Action item: An exact transcript is required of the lines below, from the one containing "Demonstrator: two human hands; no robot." through the very last; leave every picture out of it.

┌──

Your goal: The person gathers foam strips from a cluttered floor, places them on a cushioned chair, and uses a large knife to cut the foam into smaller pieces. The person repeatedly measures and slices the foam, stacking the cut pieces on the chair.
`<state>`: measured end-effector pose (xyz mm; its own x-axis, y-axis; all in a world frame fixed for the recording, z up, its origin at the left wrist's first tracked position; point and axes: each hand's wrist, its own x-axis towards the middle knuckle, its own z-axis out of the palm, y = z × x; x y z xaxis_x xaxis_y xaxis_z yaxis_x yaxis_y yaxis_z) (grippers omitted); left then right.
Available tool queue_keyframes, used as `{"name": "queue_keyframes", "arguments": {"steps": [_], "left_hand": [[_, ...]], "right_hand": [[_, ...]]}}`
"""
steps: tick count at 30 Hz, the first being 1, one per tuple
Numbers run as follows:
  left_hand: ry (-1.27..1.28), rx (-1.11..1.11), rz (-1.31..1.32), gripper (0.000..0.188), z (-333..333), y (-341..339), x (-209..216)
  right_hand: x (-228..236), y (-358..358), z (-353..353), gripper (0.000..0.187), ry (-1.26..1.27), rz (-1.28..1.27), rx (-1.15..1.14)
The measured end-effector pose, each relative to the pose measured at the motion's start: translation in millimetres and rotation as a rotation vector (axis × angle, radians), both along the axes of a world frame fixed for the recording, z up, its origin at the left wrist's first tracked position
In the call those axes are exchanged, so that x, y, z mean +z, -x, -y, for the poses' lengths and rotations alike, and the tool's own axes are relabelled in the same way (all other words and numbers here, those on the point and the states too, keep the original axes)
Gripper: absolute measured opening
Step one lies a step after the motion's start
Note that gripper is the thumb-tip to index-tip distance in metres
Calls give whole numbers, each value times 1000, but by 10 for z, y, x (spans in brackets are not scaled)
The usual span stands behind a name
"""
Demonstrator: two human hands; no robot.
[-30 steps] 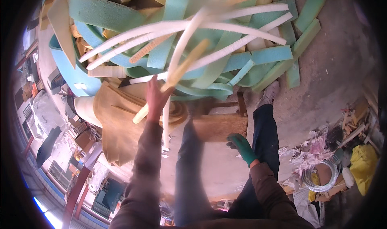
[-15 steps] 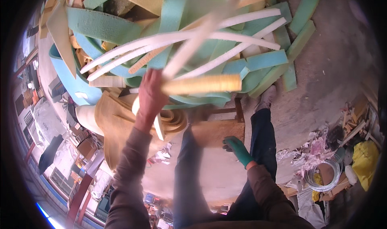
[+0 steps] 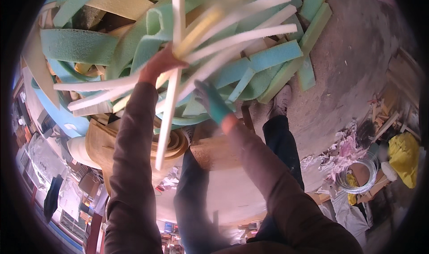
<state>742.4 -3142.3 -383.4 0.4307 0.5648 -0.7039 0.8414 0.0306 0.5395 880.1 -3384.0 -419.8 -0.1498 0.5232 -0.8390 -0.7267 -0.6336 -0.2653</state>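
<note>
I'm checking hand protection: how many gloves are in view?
1: the green glove on the right hand. The left hand, holding foam strips, is bare. Others may be hidden.

— Which colours do the foam strips have?
— The long ones are white, one strip is yellow, and the wider pieces are green or light blue.
— And the glove?
— It is green, and both sleeves are plain brown.
</note>
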Motion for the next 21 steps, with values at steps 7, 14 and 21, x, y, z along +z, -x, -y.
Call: {"name": "queue_keyframes", "arguments": {"steps": [7, 14, 21], "left_hand": [[-124, -207, -414, 91, 486, 123, 53], [-40, 142, -229, 83, 580, 228, 75], [255, 146, 153, 89, 562, 286, 922]], "right_hand": [[149, 94, -423, 53, 131, 6, 25], [-100, 23, -349, 68, 153, -99, 43], [434, 4, -146, 67, -42, -465, -238]]}}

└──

Answer to the problem:
Demonstrator: two human hands; no robot.
[-30 steps] 
[-15 steps] 
[+0 steps] 
<state>742.4 -3142.3 -383.4 0.4307 0.5648 -0.7039 0.8414 0.0306 0.5395 880.1 -3384.0 -419.8 -0.1498 0.5232 -0.8390 -0.7267 -0.6336 -0.2653</state>
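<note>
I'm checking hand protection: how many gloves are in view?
1: the green glove on the right hand. The left hand, holding foam strips, is bare. Others may be hidden.

— Which colours do the foam strips have?
— The long ones are white, one strip is yellow, and the wider pieces are green or light blue.
— And the glove?
— It is green, and both sleeves are plain brown.
</note>
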Motion for the next 21 steps, with values at steps 7, 14 and 21, x, y, z along +z, -x, -y.
Call: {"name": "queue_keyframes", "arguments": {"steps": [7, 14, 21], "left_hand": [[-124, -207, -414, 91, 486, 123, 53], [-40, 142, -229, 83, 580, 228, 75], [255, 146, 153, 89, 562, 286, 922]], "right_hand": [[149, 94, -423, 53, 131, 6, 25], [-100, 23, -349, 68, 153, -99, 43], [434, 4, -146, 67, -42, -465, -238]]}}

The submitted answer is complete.